Return every line from the records below that has the word "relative".

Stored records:
=== Section Start ===

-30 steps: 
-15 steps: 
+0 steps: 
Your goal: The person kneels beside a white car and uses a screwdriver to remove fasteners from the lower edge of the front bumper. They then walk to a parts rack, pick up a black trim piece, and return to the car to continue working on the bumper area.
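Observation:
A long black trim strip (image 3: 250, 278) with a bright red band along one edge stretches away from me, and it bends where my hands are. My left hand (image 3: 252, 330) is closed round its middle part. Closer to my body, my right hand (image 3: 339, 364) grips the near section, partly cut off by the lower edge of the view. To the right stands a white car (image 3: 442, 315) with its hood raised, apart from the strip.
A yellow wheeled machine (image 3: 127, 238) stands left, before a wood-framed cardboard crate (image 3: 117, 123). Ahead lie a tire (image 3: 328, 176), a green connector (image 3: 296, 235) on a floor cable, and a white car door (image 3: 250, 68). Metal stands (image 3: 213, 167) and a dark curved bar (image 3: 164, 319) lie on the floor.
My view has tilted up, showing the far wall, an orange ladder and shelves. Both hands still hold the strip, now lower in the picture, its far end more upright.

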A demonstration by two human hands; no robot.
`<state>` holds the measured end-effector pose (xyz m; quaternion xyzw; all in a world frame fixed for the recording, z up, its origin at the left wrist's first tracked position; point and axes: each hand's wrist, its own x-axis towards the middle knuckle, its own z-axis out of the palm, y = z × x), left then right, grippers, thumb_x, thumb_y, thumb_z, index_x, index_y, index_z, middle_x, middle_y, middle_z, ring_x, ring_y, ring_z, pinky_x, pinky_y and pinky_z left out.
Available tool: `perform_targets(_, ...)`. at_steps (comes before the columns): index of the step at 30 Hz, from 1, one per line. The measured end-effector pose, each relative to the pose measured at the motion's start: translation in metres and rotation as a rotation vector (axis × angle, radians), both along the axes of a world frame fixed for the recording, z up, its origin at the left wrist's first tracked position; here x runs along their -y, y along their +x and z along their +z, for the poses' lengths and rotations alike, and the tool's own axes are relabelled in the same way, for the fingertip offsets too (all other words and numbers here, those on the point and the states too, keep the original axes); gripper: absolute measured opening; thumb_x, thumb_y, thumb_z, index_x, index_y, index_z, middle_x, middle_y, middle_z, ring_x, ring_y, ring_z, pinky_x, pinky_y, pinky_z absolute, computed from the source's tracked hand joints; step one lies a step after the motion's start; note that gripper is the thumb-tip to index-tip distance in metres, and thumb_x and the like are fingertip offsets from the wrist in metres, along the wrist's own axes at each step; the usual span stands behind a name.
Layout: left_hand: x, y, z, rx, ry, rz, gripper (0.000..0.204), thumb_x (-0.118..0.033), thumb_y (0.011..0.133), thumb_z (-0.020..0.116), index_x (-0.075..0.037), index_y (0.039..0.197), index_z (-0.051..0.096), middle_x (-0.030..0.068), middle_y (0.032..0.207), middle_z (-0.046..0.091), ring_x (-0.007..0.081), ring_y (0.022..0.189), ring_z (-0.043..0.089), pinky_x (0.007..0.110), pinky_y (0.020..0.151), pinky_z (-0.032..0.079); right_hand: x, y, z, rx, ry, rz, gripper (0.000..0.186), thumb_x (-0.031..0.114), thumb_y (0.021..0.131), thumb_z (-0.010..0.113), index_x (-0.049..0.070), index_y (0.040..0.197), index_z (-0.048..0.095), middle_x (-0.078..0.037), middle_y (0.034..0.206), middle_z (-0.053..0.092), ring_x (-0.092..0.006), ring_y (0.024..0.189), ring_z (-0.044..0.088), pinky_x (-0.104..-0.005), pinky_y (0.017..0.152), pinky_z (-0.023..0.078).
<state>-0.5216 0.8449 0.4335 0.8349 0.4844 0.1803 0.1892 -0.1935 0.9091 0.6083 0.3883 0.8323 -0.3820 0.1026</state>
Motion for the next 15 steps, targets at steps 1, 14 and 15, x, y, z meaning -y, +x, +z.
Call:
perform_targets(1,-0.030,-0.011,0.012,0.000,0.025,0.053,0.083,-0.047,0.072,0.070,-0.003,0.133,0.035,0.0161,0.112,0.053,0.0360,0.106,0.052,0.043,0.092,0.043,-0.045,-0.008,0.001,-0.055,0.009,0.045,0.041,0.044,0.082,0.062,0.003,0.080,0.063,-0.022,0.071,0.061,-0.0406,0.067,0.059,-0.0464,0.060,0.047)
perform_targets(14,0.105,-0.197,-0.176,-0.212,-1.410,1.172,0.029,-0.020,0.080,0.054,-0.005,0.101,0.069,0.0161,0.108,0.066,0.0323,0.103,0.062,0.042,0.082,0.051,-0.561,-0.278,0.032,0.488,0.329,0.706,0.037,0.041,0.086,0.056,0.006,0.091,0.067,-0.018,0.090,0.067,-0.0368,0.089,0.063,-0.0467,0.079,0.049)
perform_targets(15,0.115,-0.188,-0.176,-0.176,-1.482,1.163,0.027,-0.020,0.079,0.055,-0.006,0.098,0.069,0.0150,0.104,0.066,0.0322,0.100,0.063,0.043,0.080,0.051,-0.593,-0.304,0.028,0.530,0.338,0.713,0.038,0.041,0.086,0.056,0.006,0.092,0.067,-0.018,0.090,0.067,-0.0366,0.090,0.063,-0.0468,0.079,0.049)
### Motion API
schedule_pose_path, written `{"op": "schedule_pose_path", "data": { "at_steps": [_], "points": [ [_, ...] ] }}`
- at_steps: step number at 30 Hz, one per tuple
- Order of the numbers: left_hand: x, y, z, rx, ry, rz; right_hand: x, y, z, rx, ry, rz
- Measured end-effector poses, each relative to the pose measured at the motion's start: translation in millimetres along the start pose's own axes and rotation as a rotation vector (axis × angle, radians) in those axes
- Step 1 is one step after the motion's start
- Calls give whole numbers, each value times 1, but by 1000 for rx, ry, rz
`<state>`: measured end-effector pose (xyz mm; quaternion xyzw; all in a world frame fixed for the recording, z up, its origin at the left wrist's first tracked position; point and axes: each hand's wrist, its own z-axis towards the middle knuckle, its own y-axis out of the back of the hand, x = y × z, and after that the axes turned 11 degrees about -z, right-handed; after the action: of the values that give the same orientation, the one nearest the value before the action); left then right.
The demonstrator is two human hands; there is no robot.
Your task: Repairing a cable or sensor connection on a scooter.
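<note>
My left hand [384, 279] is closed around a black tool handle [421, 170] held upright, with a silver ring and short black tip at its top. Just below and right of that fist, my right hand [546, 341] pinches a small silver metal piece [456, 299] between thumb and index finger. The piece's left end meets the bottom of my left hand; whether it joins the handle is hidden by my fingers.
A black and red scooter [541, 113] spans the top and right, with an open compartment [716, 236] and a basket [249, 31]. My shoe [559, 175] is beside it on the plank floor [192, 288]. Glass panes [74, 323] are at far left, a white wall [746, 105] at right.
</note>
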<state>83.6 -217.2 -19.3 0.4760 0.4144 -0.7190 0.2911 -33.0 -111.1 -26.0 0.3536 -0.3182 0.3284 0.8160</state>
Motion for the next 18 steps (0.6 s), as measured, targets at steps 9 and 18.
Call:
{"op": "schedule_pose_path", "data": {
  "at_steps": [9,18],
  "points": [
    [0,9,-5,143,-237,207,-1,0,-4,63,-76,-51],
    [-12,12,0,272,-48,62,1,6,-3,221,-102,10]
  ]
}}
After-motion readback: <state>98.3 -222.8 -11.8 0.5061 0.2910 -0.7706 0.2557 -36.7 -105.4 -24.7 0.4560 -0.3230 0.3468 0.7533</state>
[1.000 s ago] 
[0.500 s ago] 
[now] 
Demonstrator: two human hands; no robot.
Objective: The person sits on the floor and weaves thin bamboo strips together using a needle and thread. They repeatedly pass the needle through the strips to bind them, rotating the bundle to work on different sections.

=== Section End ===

Task response:
Available tool: `perform_targets(_, ...)`. at_steps (comes before the columns): index of the step at 30 Hz, from 1, one per line. The measured end-effector pose, each relative to the pose measured at the motion's start: translation in metres and rotation as a rotation vector (axis × angle, radians), both along the axes of a world frame fixed for the recording, z up, its origin at the left wrist's first tracked position; here x runs along their -y, y along their +x and z along their +z, for the poses' lengths and rotations alike, and the tool's own axes are relabelled in the same way, for the fingertip offsets too (all other words and numbers here, those on the point and the states too, keep the original axes); gripper: absolute measured opening; thumb_x, thumb_y, thumb_z, index_x, index_y, index_z, middle_x, middle_y, middle_z, ring_x, ring_y, ring_z, pinky_x, pinky_y, pinky_z absolute, computed from the source's tracked hand joints; step one lies a step after the motion's start; note that gripper is the thumb-tip to index-tip distance in metres, and thumb_x and the like are fingertip offsets from the wrist in metres, along the wrist's own axes at each step; the usual span stands behind a name.
- Measured end-effector poses, each relative to the pose measured at the motion's start: translation in millimetres along the start pose's own axes and rotation as a rotation vector (axis × angle, radians) in those axes

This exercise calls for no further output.